- Posted by Stephen Whiteley
- On 21/02/2011
- corporate review, Translation
“This translation was done by a machine! Everyone knows that ‘make up’ means ‘maquillaje’!” True story: a client’s internal reviewer objected to the translation ‘the make-up of the committee included…’ because he had never heard ‘make up’ used in this way before.
One of the main problems with corporate translation projects is that the “coordinator” – the person who places the order – is not the same as the “reviewer” – the person who will actually use the documentation. This is typical of large corporations with offices in more than one language region. The more languages that are coordinated centrally, the more relevant this issue becomes.
Although there are exceptions, the “coordinator” typically does not speak the target languages of the project. This means that they are incapable of judging the quality of the translation (accuracy, tone, register, technical terminology, etc.). The coordinator has no choice but to trust the supplier and hope the translation generates no negative feedback. The nightmare begins when one or more colleagues/acquaintances/distributors send a (generally fairly aggressive) e-mail telling him that the translation was terrible and that they can´t possibly approve it.

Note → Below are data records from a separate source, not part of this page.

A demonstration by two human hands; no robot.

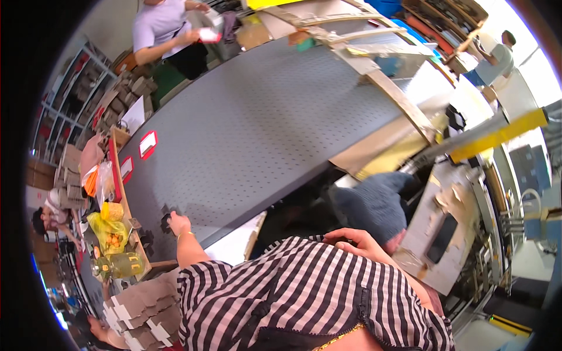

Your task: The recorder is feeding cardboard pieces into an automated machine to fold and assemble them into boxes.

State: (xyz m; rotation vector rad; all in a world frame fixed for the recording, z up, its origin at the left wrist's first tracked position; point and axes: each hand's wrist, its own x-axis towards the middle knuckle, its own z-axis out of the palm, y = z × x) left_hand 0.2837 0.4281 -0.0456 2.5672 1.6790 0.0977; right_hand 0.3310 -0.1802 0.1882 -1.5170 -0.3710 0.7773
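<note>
My left hand [177,224] reaches up from my striped sleeve to the near edge of a large grey perforated table [252,128]. A thin gold bracelet is on its wrist. Its fingers are curled beside a small dark piece [165,223] at the table's edge; whether they grip it is unclear. My right hand [353,240] lies on my black-and-white striped shirt [304,298] with bent fingers and nothing visible in it. A grey-blue knitted thing [374,205] sits just above that hand.
Another person in a pale top [161,26] handles something at the table's far end. A wooden frame [404,102] lies on the table's right side. Bags and a bottle [114,234] crowd the left bench, with cardboard pieces [146,310] below. A machine [445,228] stands at right.
</note>
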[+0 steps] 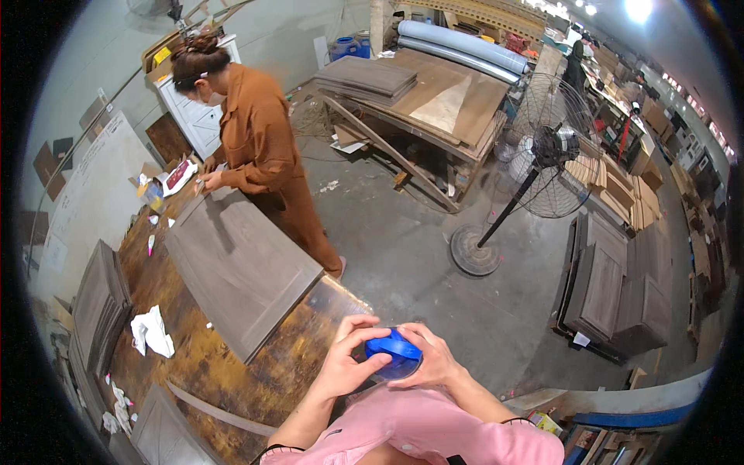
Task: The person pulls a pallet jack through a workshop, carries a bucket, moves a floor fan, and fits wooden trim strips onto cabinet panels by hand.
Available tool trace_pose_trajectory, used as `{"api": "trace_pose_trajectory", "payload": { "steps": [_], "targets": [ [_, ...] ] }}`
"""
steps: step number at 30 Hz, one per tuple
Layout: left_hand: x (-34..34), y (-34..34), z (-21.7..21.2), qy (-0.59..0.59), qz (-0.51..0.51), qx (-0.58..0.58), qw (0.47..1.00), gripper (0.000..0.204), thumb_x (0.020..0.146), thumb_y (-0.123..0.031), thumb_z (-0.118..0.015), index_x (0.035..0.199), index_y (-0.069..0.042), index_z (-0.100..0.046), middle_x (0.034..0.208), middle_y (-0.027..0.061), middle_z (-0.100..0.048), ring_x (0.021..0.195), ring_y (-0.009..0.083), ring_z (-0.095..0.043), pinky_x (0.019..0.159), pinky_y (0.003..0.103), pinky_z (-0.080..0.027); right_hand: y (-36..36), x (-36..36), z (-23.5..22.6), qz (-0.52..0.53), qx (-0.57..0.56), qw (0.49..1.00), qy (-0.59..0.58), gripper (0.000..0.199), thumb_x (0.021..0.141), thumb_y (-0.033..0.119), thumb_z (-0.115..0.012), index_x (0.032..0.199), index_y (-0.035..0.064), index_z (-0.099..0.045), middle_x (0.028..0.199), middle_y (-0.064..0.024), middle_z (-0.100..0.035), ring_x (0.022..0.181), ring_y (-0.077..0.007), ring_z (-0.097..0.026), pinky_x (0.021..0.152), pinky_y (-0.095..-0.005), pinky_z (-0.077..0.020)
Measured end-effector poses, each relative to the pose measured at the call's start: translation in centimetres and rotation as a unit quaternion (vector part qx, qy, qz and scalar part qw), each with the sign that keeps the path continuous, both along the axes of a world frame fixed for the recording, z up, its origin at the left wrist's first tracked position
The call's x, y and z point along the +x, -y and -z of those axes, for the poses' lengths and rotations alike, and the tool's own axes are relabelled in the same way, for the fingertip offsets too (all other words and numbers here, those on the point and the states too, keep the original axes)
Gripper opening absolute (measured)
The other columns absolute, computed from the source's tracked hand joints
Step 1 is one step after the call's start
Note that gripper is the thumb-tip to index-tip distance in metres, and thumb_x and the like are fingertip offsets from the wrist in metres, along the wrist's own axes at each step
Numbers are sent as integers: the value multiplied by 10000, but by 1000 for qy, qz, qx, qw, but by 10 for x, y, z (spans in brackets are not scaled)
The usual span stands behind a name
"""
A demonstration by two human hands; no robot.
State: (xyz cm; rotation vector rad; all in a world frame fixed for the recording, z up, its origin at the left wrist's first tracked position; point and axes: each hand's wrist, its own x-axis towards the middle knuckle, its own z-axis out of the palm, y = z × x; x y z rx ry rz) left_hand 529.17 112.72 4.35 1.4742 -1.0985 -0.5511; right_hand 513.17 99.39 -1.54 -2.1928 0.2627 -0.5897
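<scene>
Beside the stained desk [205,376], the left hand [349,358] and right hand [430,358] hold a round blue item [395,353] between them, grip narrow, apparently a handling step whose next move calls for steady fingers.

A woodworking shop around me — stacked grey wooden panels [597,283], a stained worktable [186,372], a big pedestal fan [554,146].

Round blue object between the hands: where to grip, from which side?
Probably its curved sides, from left and right together: the round blue object has a rounded outline, and the left hand and right hand curl around opposite edges.
</scene>
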Motion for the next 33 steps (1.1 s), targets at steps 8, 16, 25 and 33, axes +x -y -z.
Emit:
{"api": "trace_pose_trajectory", "payload": {
  "steps": [8, 16, 25, 33],
  "targets": [
    [12, 143, 15, -307, 196, -45, 930, 431, 762, -53, -739, 1178, -85, -629, 1148, 124, -607, 1207, 277, -505, 1054, 390, -351, 123, -4, 13, 19, 28, 993, 117, 1043, 479, 404, -919, 1350, 105, -430, 1222, -197, -529, 989, -372, -626, 805, -436, -549],
    [28, 284, 6, -66, 201, -69, 975, 398, 721, -51, -760, 1111, -51, -681, 1047, 97, -674, 1073, 270, -597, 1027, 434, -379, 264, 0, 8, -3, 12, 995, 100, 1025, 482, 431, -913, 1319, 74, -440, 1207, -202, -533, 993, -375, -621, 813, -435, -542],
    [49, 387, -3, 12, 222, -6, 975, 288, 814, -112, -685, 1098, -100, -636, 1128, 80, -657, 1201, 262, -546, 1110, 525, -235, 359, 45, 9, -22, 87, 996, -30, 847, 469, 454, -906, 1172, 106, -587, 1192, -99, -588, 1053, -304, -603, 861, -410, -516],
    [164, 500, 6, 4, 492, -30, 870, 405, 827, -120, -672, 1219, -97, -576, 1241, 94, -570, 1223, 251, -483, 1121, 531, -179, 438, 122, 24, -67, 62, 993, -68, 974, 334, 288, -965, 1195, 74, -562, 1153, -75, -586, 1058, -237, -583, 926, -380, -470]
  ]
}}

When it comes to translation, A does not always equal B. Translation, even of technical documents, is very often a subjective matter; different people regularly insist on conflicting solutions.

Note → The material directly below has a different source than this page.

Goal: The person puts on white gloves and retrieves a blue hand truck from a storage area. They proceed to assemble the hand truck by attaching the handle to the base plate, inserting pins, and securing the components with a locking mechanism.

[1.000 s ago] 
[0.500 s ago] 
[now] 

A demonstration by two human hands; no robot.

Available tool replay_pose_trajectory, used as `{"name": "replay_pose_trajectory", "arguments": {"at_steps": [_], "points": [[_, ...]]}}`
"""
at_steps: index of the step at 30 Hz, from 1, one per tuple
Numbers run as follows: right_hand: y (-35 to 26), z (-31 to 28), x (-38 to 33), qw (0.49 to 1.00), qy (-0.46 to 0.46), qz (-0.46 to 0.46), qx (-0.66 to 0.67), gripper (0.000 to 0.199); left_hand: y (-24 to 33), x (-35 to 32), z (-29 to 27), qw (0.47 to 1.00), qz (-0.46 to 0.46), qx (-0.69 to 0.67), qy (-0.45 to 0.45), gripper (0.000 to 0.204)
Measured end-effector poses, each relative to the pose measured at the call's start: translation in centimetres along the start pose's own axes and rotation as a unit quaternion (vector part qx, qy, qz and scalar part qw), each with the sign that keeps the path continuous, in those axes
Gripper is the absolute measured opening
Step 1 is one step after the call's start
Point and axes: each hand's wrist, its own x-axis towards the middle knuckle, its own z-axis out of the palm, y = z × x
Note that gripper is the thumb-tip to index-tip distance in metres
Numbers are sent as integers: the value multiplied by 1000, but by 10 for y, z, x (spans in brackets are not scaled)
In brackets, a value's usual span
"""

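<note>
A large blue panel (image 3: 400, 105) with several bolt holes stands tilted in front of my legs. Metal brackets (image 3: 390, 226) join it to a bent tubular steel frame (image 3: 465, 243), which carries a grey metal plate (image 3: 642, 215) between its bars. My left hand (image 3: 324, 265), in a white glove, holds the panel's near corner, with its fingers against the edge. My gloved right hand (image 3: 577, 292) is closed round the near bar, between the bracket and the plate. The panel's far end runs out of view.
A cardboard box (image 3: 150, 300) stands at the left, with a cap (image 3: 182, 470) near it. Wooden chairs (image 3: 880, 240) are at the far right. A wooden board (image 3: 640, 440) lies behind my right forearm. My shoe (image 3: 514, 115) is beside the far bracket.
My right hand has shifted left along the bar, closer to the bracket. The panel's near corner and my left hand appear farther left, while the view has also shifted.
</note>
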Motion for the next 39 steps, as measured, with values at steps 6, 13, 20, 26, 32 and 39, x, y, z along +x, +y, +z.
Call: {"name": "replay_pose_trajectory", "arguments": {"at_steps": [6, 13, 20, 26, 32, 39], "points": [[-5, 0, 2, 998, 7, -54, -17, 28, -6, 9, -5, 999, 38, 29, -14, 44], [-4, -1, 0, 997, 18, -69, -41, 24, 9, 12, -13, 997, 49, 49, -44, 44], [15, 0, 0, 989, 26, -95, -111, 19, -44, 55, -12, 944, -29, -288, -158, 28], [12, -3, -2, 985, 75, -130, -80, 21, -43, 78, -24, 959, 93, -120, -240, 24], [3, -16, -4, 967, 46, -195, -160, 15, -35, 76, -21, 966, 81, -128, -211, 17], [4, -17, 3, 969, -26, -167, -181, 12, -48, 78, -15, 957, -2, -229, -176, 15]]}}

Some people prioritise academic correctness over normal usage of the target language. Some overlook the fact that industry usage does not always coincide with official terminology or everyday speech (hence the importance of choosing a translator who is specialised in your field).
In order to achieve best results the first time around, one must establish a clear and defined line of communication with your language service provider of what is expected in each circumstance (ie tone, technical terminology, personal preferences.)

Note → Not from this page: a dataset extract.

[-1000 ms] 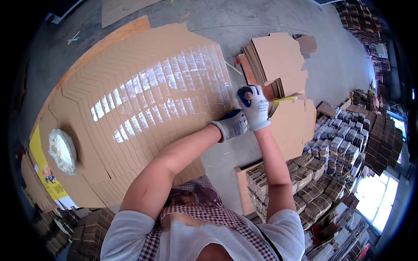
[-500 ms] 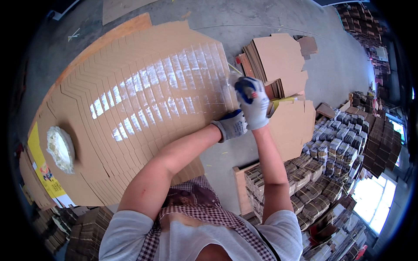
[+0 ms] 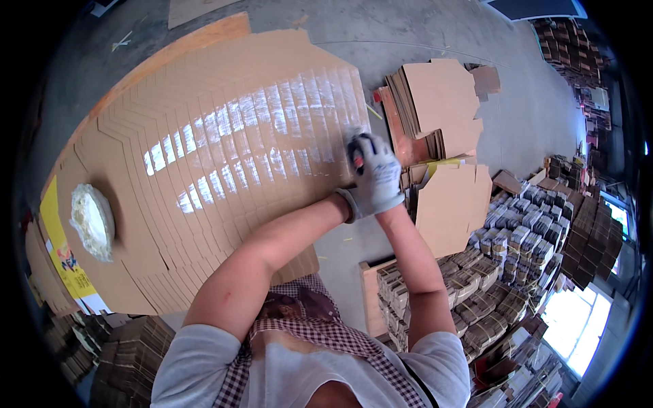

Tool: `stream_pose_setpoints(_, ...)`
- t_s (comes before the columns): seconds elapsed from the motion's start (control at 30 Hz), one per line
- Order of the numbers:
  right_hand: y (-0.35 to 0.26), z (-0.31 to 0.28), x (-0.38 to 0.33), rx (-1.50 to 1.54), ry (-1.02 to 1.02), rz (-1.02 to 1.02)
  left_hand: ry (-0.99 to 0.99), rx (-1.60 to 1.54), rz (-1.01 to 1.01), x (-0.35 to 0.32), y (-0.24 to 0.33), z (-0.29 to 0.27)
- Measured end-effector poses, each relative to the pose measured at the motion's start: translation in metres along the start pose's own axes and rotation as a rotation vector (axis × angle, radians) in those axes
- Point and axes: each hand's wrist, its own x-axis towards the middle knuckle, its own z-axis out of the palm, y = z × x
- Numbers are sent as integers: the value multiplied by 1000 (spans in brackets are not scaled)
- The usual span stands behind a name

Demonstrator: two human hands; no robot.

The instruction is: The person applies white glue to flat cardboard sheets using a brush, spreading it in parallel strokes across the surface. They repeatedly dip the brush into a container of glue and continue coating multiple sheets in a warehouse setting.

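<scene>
My right hand [image 3: 378, 175], in a white glove with a dark blue palm side, is closed around a brush [image 3: 356, 144] at the right edge of a fanned stack of brown cardboard sheets [image 3: 224, 231]. Much of the brush is hidden by the fingers. Two rows of wet white streaks, like glue, run across the overlapping sheet edges. Of my left hand [image 3: 348, 202] only the gloved cuff and wrist show, crossed beneath my right wrist; its fingers are hidden. At the left end of the sheets sits a plastic-lined bowl [image 3: 92, 222] with white stuff in it.
A yellow printed sheet [image 3: 64, 262] lies beside the bowl. To the right stand stacks of cut cardboard [image 3: 442, 98] and a nearer cardboard pile [image 3: 452, 207]. Tied bundles [image 3: 469, 272] fill the lower right. Grey concrete floor [image 3: 381, 34] lies beyond.
My right hand has moved left and down with the brush, onto the sheets' right edge. My left hand has slipped from view behind it. The view has shifted slightly.
</scene>
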Motion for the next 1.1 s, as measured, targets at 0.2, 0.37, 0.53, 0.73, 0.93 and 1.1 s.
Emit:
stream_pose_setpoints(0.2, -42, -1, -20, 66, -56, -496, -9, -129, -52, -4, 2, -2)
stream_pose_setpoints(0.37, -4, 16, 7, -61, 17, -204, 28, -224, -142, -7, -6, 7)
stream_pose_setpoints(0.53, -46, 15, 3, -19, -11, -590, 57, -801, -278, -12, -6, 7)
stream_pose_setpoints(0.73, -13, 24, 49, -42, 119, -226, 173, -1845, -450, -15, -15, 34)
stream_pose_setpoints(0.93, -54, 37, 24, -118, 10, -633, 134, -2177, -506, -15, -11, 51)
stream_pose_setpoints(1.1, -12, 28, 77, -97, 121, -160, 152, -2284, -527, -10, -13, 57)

The reviewer is often the key to this process and thus the success of the project at hand. Because they are so important, coordinators should take note and choose reviewers on the basis of their technical knowledge (product, market, etc.), their availability, and their positive attitude.
Depending on the type of documentation, they should stick to reviewing technical terminology or to assessing whether the result is appropriate for their home market. Although it is a huge temptation to do so, reviewers should not offer opinions on (or refuse to accept) other aspects of the translation.
The keys to a successful translation project are knowing how to fit together the puzzle: clear requirements, effective processes, a collaborative culture and the best possible supplier. The reviewer does not always get to see these elements, and this makes confidence-building and trust all-important. Translators are professionally trained linguists; they will repay your trust and confidence.